College of Computer Science, Sichuan University, Chengdu, 610064, Sichuan, China.
College of Chemistry, Sichuan University, Chengdu, 610064, Sichuan, China.
BMC Bioinformatics. 2020 May 19;21(1):195. doi: 10.1186/s12859-020-03544-z.
The aim of gene expression-based clinical modelling in tumorigenesis is not only to accurately predict the clinical endpoints, but also to reveal the genome characteristics for downstream analysis for the purpose of understanding the mechanisms of cancers.

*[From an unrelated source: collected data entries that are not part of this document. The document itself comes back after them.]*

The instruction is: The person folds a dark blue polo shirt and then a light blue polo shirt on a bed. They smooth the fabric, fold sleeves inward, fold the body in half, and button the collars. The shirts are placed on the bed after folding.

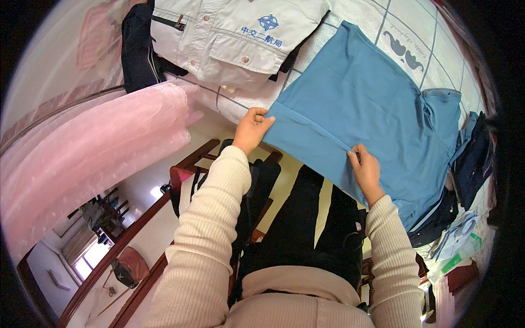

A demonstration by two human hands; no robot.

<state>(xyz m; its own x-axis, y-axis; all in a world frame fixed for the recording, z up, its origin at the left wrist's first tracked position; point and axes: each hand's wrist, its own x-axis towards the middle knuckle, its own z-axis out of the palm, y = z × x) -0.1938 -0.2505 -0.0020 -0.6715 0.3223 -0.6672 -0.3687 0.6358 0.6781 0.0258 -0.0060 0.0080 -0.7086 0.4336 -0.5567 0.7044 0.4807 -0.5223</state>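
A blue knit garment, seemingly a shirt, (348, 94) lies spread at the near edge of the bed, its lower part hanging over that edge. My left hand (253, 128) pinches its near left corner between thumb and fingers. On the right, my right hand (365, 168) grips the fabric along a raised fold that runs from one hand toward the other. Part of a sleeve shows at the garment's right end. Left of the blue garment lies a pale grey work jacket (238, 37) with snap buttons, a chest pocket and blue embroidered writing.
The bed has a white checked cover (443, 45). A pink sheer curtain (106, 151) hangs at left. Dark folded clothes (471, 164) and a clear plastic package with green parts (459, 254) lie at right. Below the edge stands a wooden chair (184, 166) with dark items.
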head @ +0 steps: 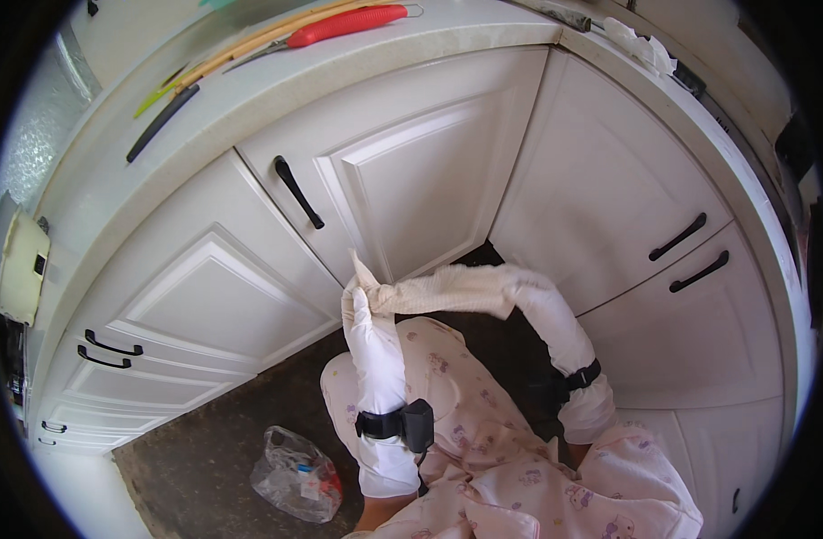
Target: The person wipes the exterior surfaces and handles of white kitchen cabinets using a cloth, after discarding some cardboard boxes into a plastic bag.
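Note:
A cream textured cloth (452,290) is stretched between my two hands, above my knees and in front of the cabinet doors. My left hand (364,310), in a long white glove, grips one end, and a pointed corner sticks up past the fingers. The other end is at my right hand (529,286), also white-gloved and blurred, with its fingers partly hidden; it appears to hold the cloth. Black straps circle both forearms, and a black box (418,426) sits on the left one.
White cabinet doors (425,175) with black handles curve around me. On the countertop (250,101) lie red-handled scissors or pliers (351,25), wooden sticks (250,47) and a black-handled tool (162,124). A clear plastic bag (297,475) with items inside rests on the dark floor (202,458).

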A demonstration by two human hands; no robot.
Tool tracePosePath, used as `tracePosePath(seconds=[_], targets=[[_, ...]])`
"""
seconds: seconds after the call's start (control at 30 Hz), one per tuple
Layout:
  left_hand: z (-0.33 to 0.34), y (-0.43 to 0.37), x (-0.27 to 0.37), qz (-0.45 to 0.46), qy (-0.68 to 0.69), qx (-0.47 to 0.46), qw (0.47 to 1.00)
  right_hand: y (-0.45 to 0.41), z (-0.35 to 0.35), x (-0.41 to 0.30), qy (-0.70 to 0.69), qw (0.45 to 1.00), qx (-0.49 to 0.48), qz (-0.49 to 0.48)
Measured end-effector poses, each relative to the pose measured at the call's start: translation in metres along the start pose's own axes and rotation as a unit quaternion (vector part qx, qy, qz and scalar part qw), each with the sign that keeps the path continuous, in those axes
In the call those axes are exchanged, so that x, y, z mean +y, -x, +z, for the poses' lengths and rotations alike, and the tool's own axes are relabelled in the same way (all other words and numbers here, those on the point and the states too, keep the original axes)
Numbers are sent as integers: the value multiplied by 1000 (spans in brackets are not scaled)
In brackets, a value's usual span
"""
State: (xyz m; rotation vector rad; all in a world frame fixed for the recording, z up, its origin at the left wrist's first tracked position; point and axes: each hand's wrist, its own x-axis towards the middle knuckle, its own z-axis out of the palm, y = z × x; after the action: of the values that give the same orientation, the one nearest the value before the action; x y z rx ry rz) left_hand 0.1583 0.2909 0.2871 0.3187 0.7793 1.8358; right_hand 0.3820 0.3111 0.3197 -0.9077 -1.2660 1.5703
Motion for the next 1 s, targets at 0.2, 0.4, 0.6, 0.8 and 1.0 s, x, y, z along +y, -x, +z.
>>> tracePosePath(seconds=[0.2, 0.4, 0.6, 0.8, 1.0], targets=[[14, 11, 5, -127, 155, -81, 976, 6, 4, 10, 33, 969, -191, 156], [23, 24, -7, -192, 206, -124, 951, 0, -2, 78, -111, 963, -189, 156], [3, 15, -2, -24, 16, -108, 994, 1, 17, 35, -25, 994, 33, 99], [-2, 13, -10, 35, -191, -20, 981, 2, 25, 24, -124, 986, 100, 49], [1, 13, -9, 17, -174, -23, 984, 13, 33, 11, 159, 985, -33, -59]])
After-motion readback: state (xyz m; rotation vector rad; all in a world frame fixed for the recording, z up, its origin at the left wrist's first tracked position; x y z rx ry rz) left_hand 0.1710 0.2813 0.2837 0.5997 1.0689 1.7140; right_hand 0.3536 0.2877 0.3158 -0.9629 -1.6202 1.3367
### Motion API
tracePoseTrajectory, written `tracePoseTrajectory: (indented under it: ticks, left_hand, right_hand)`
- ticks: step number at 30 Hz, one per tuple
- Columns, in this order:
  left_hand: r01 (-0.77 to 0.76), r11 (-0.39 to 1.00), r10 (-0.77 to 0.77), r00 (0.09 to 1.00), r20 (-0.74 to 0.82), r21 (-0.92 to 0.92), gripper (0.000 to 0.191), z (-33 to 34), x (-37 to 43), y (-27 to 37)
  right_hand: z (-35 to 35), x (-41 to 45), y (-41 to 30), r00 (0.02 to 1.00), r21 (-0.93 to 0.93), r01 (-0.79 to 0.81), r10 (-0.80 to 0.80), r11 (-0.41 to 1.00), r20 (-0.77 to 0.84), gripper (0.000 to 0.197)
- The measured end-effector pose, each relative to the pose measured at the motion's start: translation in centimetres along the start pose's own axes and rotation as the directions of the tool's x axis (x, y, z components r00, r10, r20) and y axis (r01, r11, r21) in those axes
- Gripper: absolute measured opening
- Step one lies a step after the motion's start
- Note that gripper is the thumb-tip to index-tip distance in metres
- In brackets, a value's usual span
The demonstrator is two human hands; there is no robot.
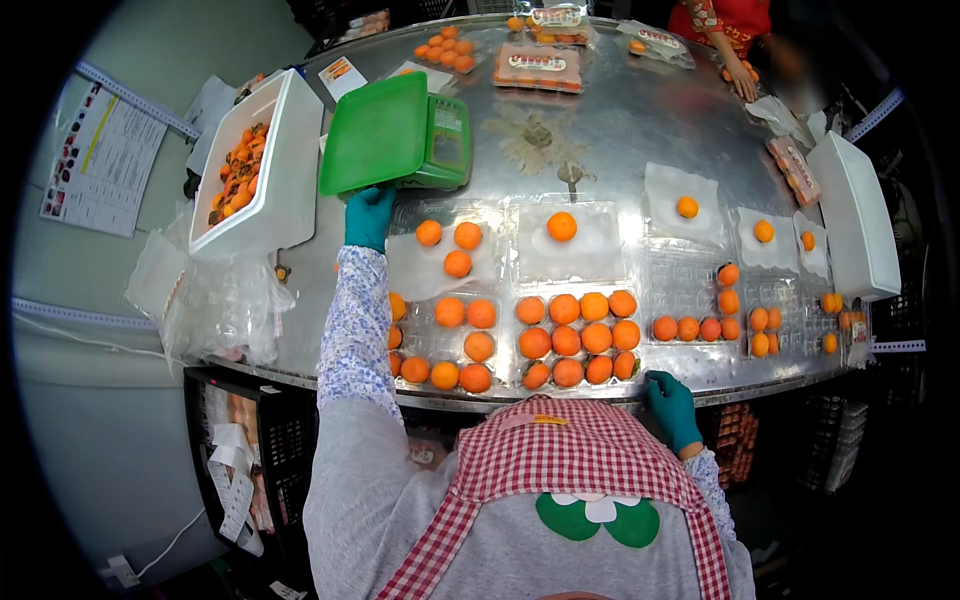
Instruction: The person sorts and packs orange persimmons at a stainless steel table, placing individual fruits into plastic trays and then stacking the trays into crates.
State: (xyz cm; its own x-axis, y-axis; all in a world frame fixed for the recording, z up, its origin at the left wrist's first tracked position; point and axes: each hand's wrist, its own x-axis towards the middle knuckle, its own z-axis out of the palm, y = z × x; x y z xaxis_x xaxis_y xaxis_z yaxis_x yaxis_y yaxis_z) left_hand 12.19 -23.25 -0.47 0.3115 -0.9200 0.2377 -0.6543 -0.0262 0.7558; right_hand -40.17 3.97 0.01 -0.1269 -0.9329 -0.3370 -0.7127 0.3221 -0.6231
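My left hand [369,219], in a teal glove, reaches to the front edge of a green weighing scale [379,131]. Its fingertips are hidden by the scale's pan, so its grip cannot be made out. My right hand [673,409], gloved alike, rests at the metal table's front edge with fingers bent; whether it grips the edge is unclear. Just left of it, an open clear plastic clamshell [517,292] holds rows of persimmons [566,340], with one persimmon [562,226] on the white liner in its lid. Another clamshell [442,341], partly behind my left arm, holds persimmons with gaps among them.
A white foam box [296,172] of persimmons [240,176] stands at left, beside crumpled plastic bags [225,307]. Several part-filled clamshells [690,289] line the right side, near another foam box [855,217]. Closed packs [538,67] lie at the back. Another person's hand [741,79] touches fruit.
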Motion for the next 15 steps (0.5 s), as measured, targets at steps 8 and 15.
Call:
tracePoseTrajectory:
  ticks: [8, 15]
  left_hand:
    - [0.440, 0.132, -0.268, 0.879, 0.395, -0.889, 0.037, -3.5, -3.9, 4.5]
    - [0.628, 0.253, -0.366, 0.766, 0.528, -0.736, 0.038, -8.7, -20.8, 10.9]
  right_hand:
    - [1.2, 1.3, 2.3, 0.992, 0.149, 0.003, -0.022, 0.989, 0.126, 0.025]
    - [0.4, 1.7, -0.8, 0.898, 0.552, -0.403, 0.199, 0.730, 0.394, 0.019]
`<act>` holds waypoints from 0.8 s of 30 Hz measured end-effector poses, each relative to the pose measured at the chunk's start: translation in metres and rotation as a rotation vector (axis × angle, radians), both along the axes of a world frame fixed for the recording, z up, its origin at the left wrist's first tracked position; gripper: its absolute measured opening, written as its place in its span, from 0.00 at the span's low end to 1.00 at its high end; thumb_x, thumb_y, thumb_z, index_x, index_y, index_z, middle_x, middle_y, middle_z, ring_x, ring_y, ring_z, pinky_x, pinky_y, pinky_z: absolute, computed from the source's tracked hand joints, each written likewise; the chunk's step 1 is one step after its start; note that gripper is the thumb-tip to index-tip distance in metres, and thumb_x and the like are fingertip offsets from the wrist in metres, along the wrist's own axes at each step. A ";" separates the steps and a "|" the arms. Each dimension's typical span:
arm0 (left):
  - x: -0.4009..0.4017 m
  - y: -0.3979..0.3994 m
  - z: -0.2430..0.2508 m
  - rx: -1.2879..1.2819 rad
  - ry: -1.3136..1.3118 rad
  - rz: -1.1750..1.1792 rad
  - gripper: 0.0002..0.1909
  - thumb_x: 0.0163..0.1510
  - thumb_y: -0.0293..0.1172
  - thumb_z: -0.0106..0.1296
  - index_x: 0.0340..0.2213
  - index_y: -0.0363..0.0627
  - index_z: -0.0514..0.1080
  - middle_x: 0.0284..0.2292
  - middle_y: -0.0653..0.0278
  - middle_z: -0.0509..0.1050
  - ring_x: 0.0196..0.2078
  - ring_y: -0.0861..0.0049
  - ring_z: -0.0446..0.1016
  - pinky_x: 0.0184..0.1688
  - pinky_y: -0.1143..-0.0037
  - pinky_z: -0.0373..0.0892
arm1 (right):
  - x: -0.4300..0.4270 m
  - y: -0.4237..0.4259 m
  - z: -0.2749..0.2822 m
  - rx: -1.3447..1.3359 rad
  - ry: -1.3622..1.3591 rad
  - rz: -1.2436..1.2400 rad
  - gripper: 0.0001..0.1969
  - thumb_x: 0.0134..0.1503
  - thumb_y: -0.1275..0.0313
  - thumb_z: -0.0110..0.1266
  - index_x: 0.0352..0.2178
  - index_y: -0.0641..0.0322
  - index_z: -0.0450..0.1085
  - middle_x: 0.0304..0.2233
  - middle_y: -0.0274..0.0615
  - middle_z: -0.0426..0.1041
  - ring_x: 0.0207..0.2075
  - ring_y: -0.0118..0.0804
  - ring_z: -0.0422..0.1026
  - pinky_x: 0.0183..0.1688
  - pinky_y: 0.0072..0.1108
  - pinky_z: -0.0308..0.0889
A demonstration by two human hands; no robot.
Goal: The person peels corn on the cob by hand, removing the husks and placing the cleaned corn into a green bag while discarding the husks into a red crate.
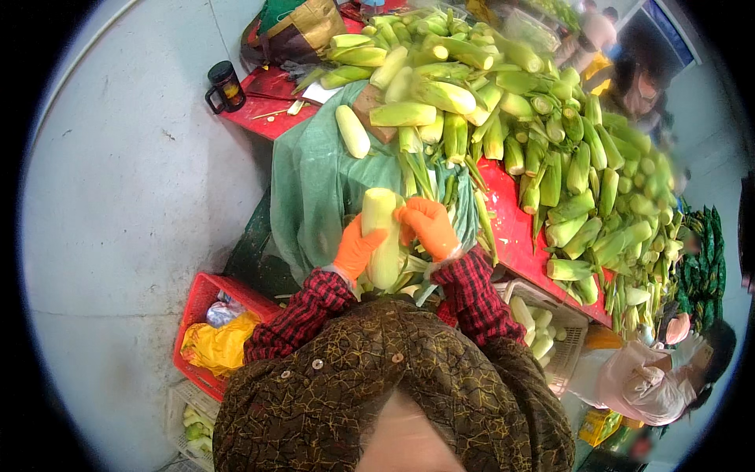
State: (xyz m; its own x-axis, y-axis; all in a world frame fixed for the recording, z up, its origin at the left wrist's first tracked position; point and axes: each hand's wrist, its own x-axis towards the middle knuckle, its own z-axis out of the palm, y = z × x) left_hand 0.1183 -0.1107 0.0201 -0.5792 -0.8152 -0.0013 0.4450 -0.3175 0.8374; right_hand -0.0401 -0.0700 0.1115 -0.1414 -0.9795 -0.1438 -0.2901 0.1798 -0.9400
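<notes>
An ear of corn (382, 236) in pale, smooth inner husk stands roughly upright in front of my chest, its blunt cut end away from me. My left hand (357, 246), in an orange glove, grips it from the left with the thumb across its front. My right hand (429, 227), gloved the same way, has its fingers curled and pinched at the husk on the ear's upper right edge. What lies between those fingertips is mostly hidden. Below the hands are loose husk leaves (413, 274). Another pale ear (353, 131) rests on the green cloth (307, 177) beyond.
A large heap of green-husked corn (519, 106) covers much of the red table (513, 206). At right, a crate (569, 330) holds pale ears. A red basket (191, 348) with bags sits at left. A lidded mug (225, 87) stands near the table corner. Co-workers (643, 377) are at right.
</notes>
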 end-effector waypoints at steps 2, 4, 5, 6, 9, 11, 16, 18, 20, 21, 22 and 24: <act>0.004 -0.005 -0.009 0.062 0.083 -0.069 0.32 0.48 0.46 0.59 0.50 0.40 0.64 0.41 0.64 0.72 0.41 0.79 0.70 0.45 0.76 0.66 | 0.008 0.004 0.004 0.000 -0.468 -0.067 0.14 0.52 0.64 0.50 0.21 0.66 0.69 0.14 0.37 0.69 0.18 0.28 0.69 0.22 0.22 0.61; 0.002 -0.006 0.018 0.132 0.332 -0.313 0.40 0.49 0.59 0.52 0.53 0.41 0.60 0.44 0.61 0.70 0.45 0.74 0.70 0.49 0.72 0.65 | 0.005 0.005 -0.011 -0.080 -0.559 -0.072 0.13 0.52 0.65 0.50 0.23 0.68 0.69 0.14 0.37 0.69 0.18 0.29 0.68 0.23 0.20 0.61; 0.001 -0.006 0.013 0.133 0.333 -0.310 0.40 0.49 0.59 0.52 0.53 0.41 0.60 0.44 0.61 0.70 0.45 0.74 0.70 0.49 0.72 0.65 | 0.004 0.006 -0.017 -0.164 -0.651 -0.079 0.13 0.51 0.67 0.50 0.26 0.70 0.70 0.15 0.37 0.68 0.17 0.30 0.67 0.24 0.19 0.61; 0.000 -0.007 0.011 0.199 0.352 -0.259 0.42 0.49 0.60 0.51 0.55 0.41 0.58 0.46 0.59 0.69 0.47 0.71 0.69 0.51 0.71 0.64 | 0.015 0.007 -0.004 -0.156 -0.704 -0.153 0.17 0.50 0.64 0.50 0.32 0.73 0.71 0.16 0.38 0.69 0.18 0.30 0.67 0.27 0.19 0.61; -0.001 -0.008 0.010 0.250 0.450 -0.254 0.44 0.49 0.59 0.50 0.58 0.42 0.52 0.51 0.55 0.65 0.53 0.65 0.65 0.57 0.67 0.60 | 0.011 0.009 -0.005 -0.224 -0.885 -0.151 0.22 0.49 0.61 0.51 0.37 0.75 0.70 0.18 0.39 0.70 0.19 0.31 0.68 0.31 0.20 0.62; -0.001 -0.010 0.009 0.336 0.414 -0.253 0.41 0.51 0.57 0.49 0.57 0.41 0.54 0.50 0.53 0.66 0.52 0.63 0.66 0.56 0.65 0.60 | 0.006 0.014 0.002 -0.256 -0.896 -0.101 0.23 0.48 0.61 0.52 0.38 0.74 0.69 0.24 0.42 0.72 0.23 0.32 0.69 0.35 0.21 0.64; 0.007 -0.028 -0.011 0.530 0.426 -0.015 0.37 0.52 0.55 0.47 0.53 0.37 0.59 0.47 0.51 0.68 0.49 0.59 0.67 0.55 0.62 0.61 | -0.025 0.018 0.012 -0.581 -1.076 -0.412 0.20 0.52 0.61 0.49 0.41 0.66 0.67 0.38 0.42 0.72 0.40 0.35 0.71 0.40 0.25 0.68; 0.020 -0.037 -0.018 0.547 0.468 0.198 0.36 0.51 0.55 0.47 0.51 0.35 0.62 0.45 0.52 0.69 0.47 0.58 0.69 0.54 0.62 0.62 | -0.049 0.021 0.009 -0.681 -1.048 -0.435 0.16 0.56 0.64 0.45 0.40 0.65 0.67 0.36 0.39 0.72 0.36 0.32 0.71 0.34 0.21 0.68; 0.033 -0.046 -0.025 0.474 0.455 0.294 0.37 0.51 0.53 0.47 0.52 0.34 0.60 0.46 0.52 0.69 0.48 0.58 0.68 0.54 0.62 0.62 | -0.059 0.019 0.001 -0.673 -0.991 -0.468 0.14 0.57 0.65 0.43 0.38 0.65 0.67 0.34 0.38 0.73 0.32 0.30 0.71 0.29 0.18 0.66; 0.038 -0.047 -0.023 0.426 0.423 0.366 0.37 0.51 0.53 0.47 0.53 0.35 0.58 0.46 0.52 0.69 0.48 0.58 0.68 0.54 0.62 0.62 | -0.060 0.015 -0.004 -0.606 -0.856 -0.557 0.13 0.57 0.66 0.42 0.38 0.64 0.67 0.33 0.38 0.72 0.30 0.28 0.71 0.27 0.18 0.65; 0.038 -0.046 -0.020 0.429 0.419 0.348 0.37 0.51 0.53 0.47 0.53 0.35 0.58 0.46 0.52 0.69 0.48 0.58 0.68 0.54 0.62 0.62 | -0.082 0.011 -0.040 -0.445 -0.756 -0.533 0.14 0.58 0.65 0.43 0.37 0.64 0.67 0.30 0.37 0.73 0.27 0.28 0.71 0.26 0.16 0.64; 0.045 -0.043 -0.020 0.335 0.335 0.114 0.39 0.50 0.51 0.47 0.56 0.35 0.55 0.49 0.50 0.67 0.50 0.59 0.67 0.55 0.64 0.61 | -0.046 0.000 -0.035 -0.113 -0.398 -0.432 0.18 0.55 0.61 0.50 0.38 0.68 0.70 0.29 0.40 0.75 0.24 0.31 0.74 0.28 0.20 0.69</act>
State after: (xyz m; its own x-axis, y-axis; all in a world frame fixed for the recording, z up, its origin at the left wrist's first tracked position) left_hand 0.1630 -0.1532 0.0006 -0.4997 -0.8600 -0.1035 0.7199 -0.4788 0.5024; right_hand -0.0858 -0.0697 0.0768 -0.4870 -0.8575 -0.1660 0.1657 0.0959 -0.9815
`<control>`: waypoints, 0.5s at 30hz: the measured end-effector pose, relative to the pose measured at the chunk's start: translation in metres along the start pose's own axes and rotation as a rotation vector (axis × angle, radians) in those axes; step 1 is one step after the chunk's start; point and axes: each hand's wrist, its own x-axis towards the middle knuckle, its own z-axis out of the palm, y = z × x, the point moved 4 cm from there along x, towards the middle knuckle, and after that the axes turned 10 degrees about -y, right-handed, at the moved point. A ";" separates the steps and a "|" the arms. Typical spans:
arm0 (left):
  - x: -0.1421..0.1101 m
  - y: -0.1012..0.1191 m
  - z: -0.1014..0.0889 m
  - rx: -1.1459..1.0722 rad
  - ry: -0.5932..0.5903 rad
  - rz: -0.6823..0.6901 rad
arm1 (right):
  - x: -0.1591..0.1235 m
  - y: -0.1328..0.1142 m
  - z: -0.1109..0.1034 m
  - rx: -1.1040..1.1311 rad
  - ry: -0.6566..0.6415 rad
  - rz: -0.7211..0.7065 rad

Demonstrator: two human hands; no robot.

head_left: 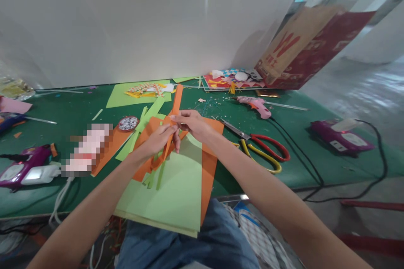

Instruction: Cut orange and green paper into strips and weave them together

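Observation:
My left hand [159,138] and my right hand [192,122] meet above the green table [63,113], both pinching a long orange paper strip [176,101] that runs away from me. Under the hands lie light green paper sheets [176,193] and orange sheets [208,168], with several green strips [148,117] beside them. The sheets hang over the table's near edge above my lap.
Two pairs of scissors, red-handled [271,147] and yellow-handled [259,160], lie right of the sheets. A pink glue gun [257,106] lies behind them. Purple devices sit at far right [339,139] and far left [25,166]. A small dish of beads [128,123] and finished paper crafts [233,79] are farther back.

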 end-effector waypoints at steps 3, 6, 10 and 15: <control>0.001 -0.002 -0.001 0.002 0.002 -0.018 | 0.001 0.002 -0.001 0.006 0.013 0.011; 0.002 -0.001 -0.001 0.008 0.002 -0.029 | 0.002 0.003 -0.001 0.004 0.011 0.016; 0.003 -0.002 -0.002 0.018 -0.004 -0.030 | 0.002 0.001 0.000 -0.006 0.006 0.009; 0.002 -0.008 -0.003 0.033 -0.028 -0.037 | 0.001 -0.003 -0.001 -0.004 0.004 -0.020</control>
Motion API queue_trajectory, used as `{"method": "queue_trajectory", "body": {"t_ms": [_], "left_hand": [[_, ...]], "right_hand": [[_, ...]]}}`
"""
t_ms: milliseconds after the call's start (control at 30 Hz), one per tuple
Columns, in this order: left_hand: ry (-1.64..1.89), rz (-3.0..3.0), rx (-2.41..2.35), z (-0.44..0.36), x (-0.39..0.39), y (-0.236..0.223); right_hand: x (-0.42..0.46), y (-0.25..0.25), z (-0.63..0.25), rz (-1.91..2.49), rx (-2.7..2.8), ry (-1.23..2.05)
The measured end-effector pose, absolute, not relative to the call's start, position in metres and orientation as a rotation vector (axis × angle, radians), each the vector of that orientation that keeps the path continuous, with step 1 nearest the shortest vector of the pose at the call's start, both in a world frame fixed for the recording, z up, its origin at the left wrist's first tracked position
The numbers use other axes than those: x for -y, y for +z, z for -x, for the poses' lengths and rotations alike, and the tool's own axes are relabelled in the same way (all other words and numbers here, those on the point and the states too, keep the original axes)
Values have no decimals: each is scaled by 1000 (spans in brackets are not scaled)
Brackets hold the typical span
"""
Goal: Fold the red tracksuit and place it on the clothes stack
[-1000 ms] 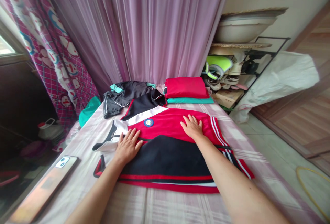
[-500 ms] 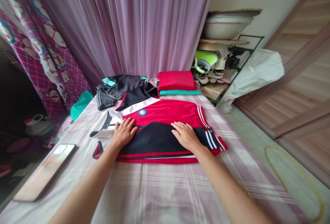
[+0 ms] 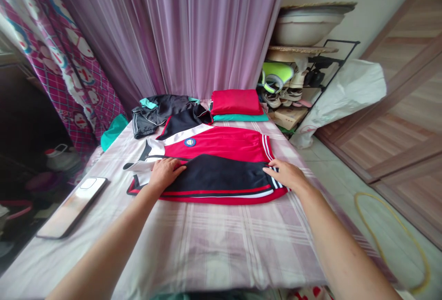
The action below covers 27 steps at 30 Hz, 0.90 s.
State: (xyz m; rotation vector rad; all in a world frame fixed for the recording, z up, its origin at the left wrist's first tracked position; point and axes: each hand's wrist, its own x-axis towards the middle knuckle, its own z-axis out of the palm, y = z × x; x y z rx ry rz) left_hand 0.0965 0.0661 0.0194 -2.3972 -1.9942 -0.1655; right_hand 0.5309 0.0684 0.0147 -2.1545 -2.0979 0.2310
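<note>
A red, black and white zip jacket point(image 3: 224, 145) lies on the bed with a round badge on its red chest. Its black sleeve point(image 3: 221, 173) is laid lengthwise across the body. My left hand point(image 3: 166, 172) rests flat on the jacket near the white collar, fingers stretched and thumb apart. At the other end, my right hand point(image 3: 286, 174) has its thumb and fingers around the white-striped cuff point(image 3: 275, 183). Part of the jacket's lower right edge is hidden beneath that hand.
A phone point(image 3: 72, 208) lies at left on the checked bedsheet point(image 3: 221, 240). Behind the jacket are a crumpled black garment point(image 3: 155, 113) and a folded red garment point(image 3: 236, 102) on a teal one point(image 3: 241, 118). A shoe rack point(image 3: 331, 74) stands at right.
My right hand has moved right, from lying flat on the black sleeve to the striped cuff. The red hem past the cuff shows less now. My left hand stays near the collar.
</note>
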Motion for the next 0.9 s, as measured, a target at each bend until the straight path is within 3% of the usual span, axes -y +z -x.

Most of the conventional machine learning methods involved a gene filtering step, in which tens of thousands of genes were firstly filtered based on the gene expression levels by a statistical method with an arbitrary cutoff. Although gene filtering procedure helps to reduce the feature dimension and avoid overfitting, there is a risk that some pathogenic genes important to the disease will be ignored.
In this study, we proposed a novel deep learning approach by combining a convolutional neural network with stationary wavelet transform (SWT-CNN) for stratifying cancer patients and predicting their clinical outcomes without gene filtering based on tumor genomic profiles. The proposed SWT-CNN overperformed the state-of-art algorithms, including support vector machine (SVM) and logistic regression (LR), and produced comparable prediction performance to random forest (RF). Furthermore, for all the cancer types, we firstly proposed a method to weight the genes with the scores, which took advantage of the representative features in the hidden layer of convolutional neural network, and then selected the prognostic genes for the Cox proportional-hazards regression. The results showed that risk stratifications can be effectively improved by using the identified prognostic genes as feature, indicating that the representative features generated by SWT-CNN can well correlate the genes with prognostic risk in cancers and be helpful for selecting the prognostic gene signatures.
Our results indicated that gene expression-based SWT-CNN model can be an excellent tool for stratifying the prognostic risk for cancer patients. In addition, the representative features of SWT-CNN were validated to be useful for evaluating the importance of the genes in the risk stratification and can be further used to identify the prognostic gene signatures.
肿瘤发生中基于基因表达的临床建模的目的不仅是准确预测临床终点,而且还揭示基因组特征,以便于下游分析,从而了解癌症的机制。大多数传统的机器学习方法都涉及基因过滤步骤,其中数以万计的基因首先根据基因表达水平通过任意截止值的统计方法进行过滤。虽然基因过滤过程有助于减少特征维度并避免过拟合,但存在一些重要疾病的致病基因被忽略的风险。
在这项研究中,我们提出了一种新的深度学习方法,即结合卷积神经网络和稳态小波变换(SWT-CNN),无需基于肿瘤基因组图谱进行基因过滤即可分层癌症患者并预测其临床结局。所提出的 SWT-CNN 优于最先进的算法,包括支持向量机(SVM)和逻辑回归(LR),并产生与随机森林(RF)相当的预测性能。此外,对于所有癌症类型,我们首先提出了一种利用卷积神经网络隐藏层中的代表性特征为基因评分的方法,然后选择用于 Cox 比例风险回归的预后基因。结果表明,使用鉴定的预后基因作为特征可以有效地改善风险分层,表明 SWT-CNN 生成的代表性特征可以很好地将基因与癌症中的预后风险相关联,并有助于选择预后基因特征。
我们的结果表明,基于基因表达的 SWT-CNN 模型可以成为分层癌症患者预后风险的优秀工具。此外,SWT-CNN 的代表性特征被验证为评估基因在风险分层中的重要性有用,并且可以进一步用于识别预后基因特征。